The required data for the region/rectangle includes the page size and the scale, obviously. The page size can be queried directly from printers attached to the computer; at the top right the current default printer is listed, and in Paper dimensions its default page selection is displayed. The printer may be changed to another available printer, or the selected page size may be changed by clicking on the Select Printer button, which opens a standard printer dialog. To change the printer select from the list displayed; to change the page sizes, click the Properties button and do so. Return from the print dialog by clicking either Print or Apply.

Similarly, the current Punch! scale factor is displayed. It is displayed as a pure ratio: 1:36, for example, means the plan is reduced from full real-life by 36 times, and corresponds to an architect's 1" = 3' scale. All scales, English and metric, can be reduced to a true ratio; a draftsman's 1/8" = 1' is really 1:96, while and an engineer's 1" = 10' is 1:120. The ratio is what is displayed in the box. Pressing the Change Scale button will invoke the Plan Scale dialog which can be used to change the scale to any value required.

Below the scale box is a shrinkage value. The page sizes given by the printer driver to Windows should be accurate, but they are in millimeters. Print lines can be as small as 47 to the millimeter, and the amount of data need only be 1 print line too large to trigger the need for a second page, so it may be useful to shrink the region just a small amount so that everything inside the rectangle, and perhaps even the rectangle itself, will be on the one page. Also, printers are not usually capable of printing all the way to the page's edges, so shrinking from an actual page measurement may be needed. Particularly if the paper dimensions are input manually (see below), a shrinkage of from 1 to 3% or more may be prudent.

The box below shrinkage labelled Final scaled region dimensions displays the scale size of the region.

If the checkbox Manually enter size is checked, the printer selections are disabled, and the size display is enabled to allow for choosing a paper size from a list of common page formats, both English and metric. Note that after such a selection is made, the note in the selection box will be changed from the name of the paper size to its dimensions. In addition, a set of dimensions may be manually typed into the box. The dimensions will be assumed to be in inches if english units are currently in use in the drawing (selected in Punch!), or in millimeters if metric is in use. The format of the entry is to be w[.nnn] x h[.nnn], where w is the width across the page, and h is the height of the page. The [.nnn] represents optional decimal precision added to either width or height or both. The "x" (upper or lower case) is mandatory. Other measurement abbreviations, such as ", ' or mm are ignored as long as they are limited to following the measurement numbers. As is commonly the case, higher width than height indicates landscape mode, while the opposite is portrait mode.

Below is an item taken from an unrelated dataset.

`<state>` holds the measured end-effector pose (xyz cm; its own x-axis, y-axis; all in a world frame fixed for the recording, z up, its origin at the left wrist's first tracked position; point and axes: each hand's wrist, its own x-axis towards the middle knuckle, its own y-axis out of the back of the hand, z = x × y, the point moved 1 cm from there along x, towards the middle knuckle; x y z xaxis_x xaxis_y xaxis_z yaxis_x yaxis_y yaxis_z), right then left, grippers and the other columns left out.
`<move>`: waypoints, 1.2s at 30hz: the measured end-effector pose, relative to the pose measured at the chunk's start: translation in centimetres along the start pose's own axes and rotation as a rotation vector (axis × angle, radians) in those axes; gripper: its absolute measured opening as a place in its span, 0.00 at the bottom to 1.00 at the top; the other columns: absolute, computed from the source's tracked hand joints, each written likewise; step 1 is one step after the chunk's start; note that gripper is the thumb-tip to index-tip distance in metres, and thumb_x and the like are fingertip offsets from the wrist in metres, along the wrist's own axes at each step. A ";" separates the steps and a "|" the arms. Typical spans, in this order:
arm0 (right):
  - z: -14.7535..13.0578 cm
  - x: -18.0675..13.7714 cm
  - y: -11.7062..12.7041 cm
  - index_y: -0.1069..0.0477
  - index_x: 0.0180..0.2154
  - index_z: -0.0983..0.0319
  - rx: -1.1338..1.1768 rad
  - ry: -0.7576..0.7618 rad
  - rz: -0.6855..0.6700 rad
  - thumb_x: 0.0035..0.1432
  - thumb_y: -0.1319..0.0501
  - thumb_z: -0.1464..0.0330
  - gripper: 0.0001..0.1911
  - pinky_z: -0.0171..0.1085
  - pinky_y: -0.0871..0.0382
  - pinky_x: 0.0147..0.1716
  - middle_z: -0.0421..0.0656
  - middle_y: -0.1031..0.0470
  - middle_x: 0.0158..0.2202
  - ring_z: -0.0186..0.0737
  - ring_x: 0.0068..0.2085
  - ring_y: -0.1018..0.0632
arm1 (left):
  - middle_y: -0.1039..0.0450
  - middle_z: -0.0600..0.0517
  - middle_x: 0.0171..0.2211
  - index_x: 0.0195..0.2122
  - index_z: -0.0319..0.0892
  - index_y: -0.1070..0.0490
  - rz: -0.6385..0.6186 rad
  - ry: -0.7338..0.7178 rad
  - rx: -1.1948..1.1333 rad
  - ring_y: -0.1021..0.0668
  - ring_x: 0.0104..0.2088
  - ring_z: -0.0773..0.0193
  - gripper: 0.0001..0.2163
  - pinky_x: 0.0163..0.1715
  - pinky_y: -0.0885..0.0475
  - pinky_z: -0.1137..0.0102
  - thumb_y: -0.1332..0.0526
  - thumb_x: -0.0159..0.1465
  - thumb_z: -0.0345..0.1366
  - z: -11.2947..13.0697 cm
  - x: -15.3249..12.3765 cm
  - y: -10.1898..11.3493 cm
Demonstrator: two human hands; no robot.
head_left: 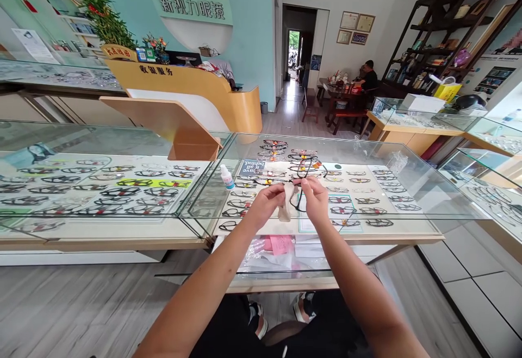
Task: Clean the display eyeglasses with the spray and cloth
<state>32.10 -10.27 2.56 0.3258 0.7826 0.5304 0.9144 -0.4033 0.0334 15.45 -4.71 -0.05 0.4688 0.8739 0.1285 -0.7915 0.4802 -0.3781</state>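
Note:
Above the glass display case, my left hand pinches a beige cloth, which hangs down between both hands. A pair of dark-framed eyeglasses is gripped by my right hand, held on edge with one lens above the other. The cloth touches or nearly touches the frame; exactly where is hidden by the fingers. To the left of my left hand, a small white spray bottle stands upright on the glass top.
Rows of eyeglass frames lie under the glass. A brown angled board stands on the left case. Beyond are a yellow counter and a seated person at a table. More glass cases flank the right side.

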 end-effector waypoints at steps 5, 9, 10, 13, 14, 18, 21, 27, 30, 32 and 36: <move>-0.3 -0.4 -0.5 0.12 0.38 0.55 -0.009 0.015 -0.069 0.72 0.39 0.48 0.23 0.47 0.29 0.51 0.45 0.23 0.36 0.47 0.44 0.24 | 0.30 0.56 0.30 0.32 0.42 0.28 0.023 -0.089 0.147 0.29 0.30 0.68 0.22 0.32 0.34 0.72 0.17 0.49 0.44 0.2 -0.3 -0.6; -0.2 -0.4 -0.4 0.12 0.39 0.54 -0.025 0.031 -0.086 0.72 0.40 0.48 0.23 0.47 0.29 0.51 0.46 0.23 0.38 0.47 0.44 0.23 | 0.24 0.51 0.39 0.43 0.43 0.22 0.017 -0.102 0.173 0.24 0.39 0.64 0.24 0.40 0.29 0.71 0.17 0.52 0.46 0.8 -0.6 -1.2; -0.2 -0.4 -0.4 0.12 0.39 0.54 -0.032 0.038 -0.089 0.72 0.40 0.48 0.23 0.48 0.29 0.51 0.46 0.23 0.38 0.47 0.44 0.23 | 0.24 0.50 0.39 0.46 0.42 0.21 -0.010 -0.077 0.176 0.24 0.39 0.63 0.24 0.40 0.29 0.71 0.19 0.54 0.48 0.8 -0.7 -1.3; -0.2 -0.4 -0.5 0.11 0.39 0.53 -0.044 0.054 -0.087 0.73 0.40 0.49 0.22 0.48 0.29 0.51 0.46 0.22 0.38 0.48 0.45 0.23 | 0.25 0.51 0.34 0.51 0.40 0.19 -0.109 0.033 0.128 0.24 0.35 0.64 0.28 0.36 0.31 0.71 0.20 0.56 0.52 0.5 -0.8 -1.4; -0.2 -0.5 -0.5 0.11 0.39 0.53 -0.043 0.056 -0.089 0.73 0.40 0.49 0.22 0.48 0.29 0.51 0.46 0.22 0.38 0.48 0.45 0.23 | 0.25 0.52 0.33 0.51 0.40 0.19 -0.131 0.062 0.095 0.24 0.34 0.64 0.29 0.36 0.31 0.71 0.20 0.56 0.54 0.3 -0.8 -1.3; -0.3 -0.7 -0.8 0.11 0.40 0.53 -0.030 0.059 -0.117 0.72 0.39 0.50 0.21 0.48 0.29 0.52 0.47 0.21 0.38 0.48 0.46 0.23 | 0.25 0.52 0.31 0.46 0.38 0.20 -0.144 0.154 -0.036 0.23 0.32 0.65 0.30 0.34 0.31 0.71 0.19 0.53 0.55 -0.8 -0.7 -0.8; -0.4 -0.8 -0.9 0.11 0.39 0.53 -0.028 0.059 -0.136 0.72 0.38 0.49 0.22 0.49 0.29 0.53 0.47 0.20 0.39 0.49 0.47 0.22 | 0.24 0.53 0.30 0.42 0.37 0.22 -0.157 0.248 -0.081 0.24 0.29 0.66 0.28 0.33 0.31 0.71 0.17 0.50 0.52 -1.1 -0.6 -0.4; -0.1 -0.7 -0.9 0.12 0.37 0.55 0.017 0.010 -0.142 0.72 0.39 0.48 0.24 0.48 0.28 0.52 0.47 0.21 0.39 0.48 0.47 0.22 | 0.21 0.52 0.35 0.52 0.39 0.22 -0.176 0.245 -0.107 0.21 0.34 0.65 0.33 0.36 0.29 0.72 0.15 0.48 0.42 -0.8 -0.7 -0.8; 0.1 -0.7 -1.3 0.13 0.37 0.55 0.040 -0.001 -0.169 0.72 0.40 0.47 0.24 0.48 0.29 0.54 0.48 0.21 0.41 0.48 0.48 0.22 | 0.21 0.54 0.32 0.52 0.40 0.23 -0.076 0.159 -0.104 0.21 0.33 0.65 0.33 0.37 0.28 0.71 0.15 0.49 0.46 -1.2 -0.6 -1.2; 0.1 -0.7 -1.5 0.13 0.38 0.56 0.053 0.000 -0.188 0.72 0.40 0.47 0.25 0.47 0.29 0.53 0.47 0.21 0.40 0.48 0.48 0.22 | 0.21 0.54 0.31 0.50 0.40 0.22 -0.030 0.126 -0.074 0.21 0.32 0.65 0.32 0.36 0.28 0.71 0.17 0.50 0.52 -1.6 -0.5 -1.2; 0.0 -0.8 -1.5 0.13 0.37 0.57 0.073 0.012 -0.208 0.72 0.40 0.48 0.25 0.46 0.29 0.49 0.45 0.24 0.36 0.46 0.44 0.23 | 0.19 0.51 0.32 0.45 0.38 0.20 0.014 0.090 -0.023 0.20 0.32 0.63 0.32 0.36 0.27 0.70 0.23 0.54 0.61 -1.8 -0.2 -1.0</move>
<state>30.45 -10.26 2.15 0.1263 0.8397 0.5282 0.9767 -0.1985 0.0821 16.84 -5.55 -1.33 0.4920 0.8696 0.0406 -0.7894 0.4653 -0.4004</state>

Finally, near the bottom the Plan and Floor that the regional rectangle is to be drawn on is requested. It is filled in initially with the current values when PlansPlus was started. Only already existing floors may be chosen, as a PowerTool cannot create a floor in Punch!. You can create a floor in Punch! by simply placing some object on it, or on a floor above it.

The Draw Region button will create the region, which will appear in PlansPlus immediately. When PlansPlus exits back to Punch! the region rectangle will be passed back to it to be displayed there as well. Note that the rectangle is a plain rectangle drawn as if on the Detail plan by the Rectangle Tool. It may be modified and deleted at will without any effects to the plan.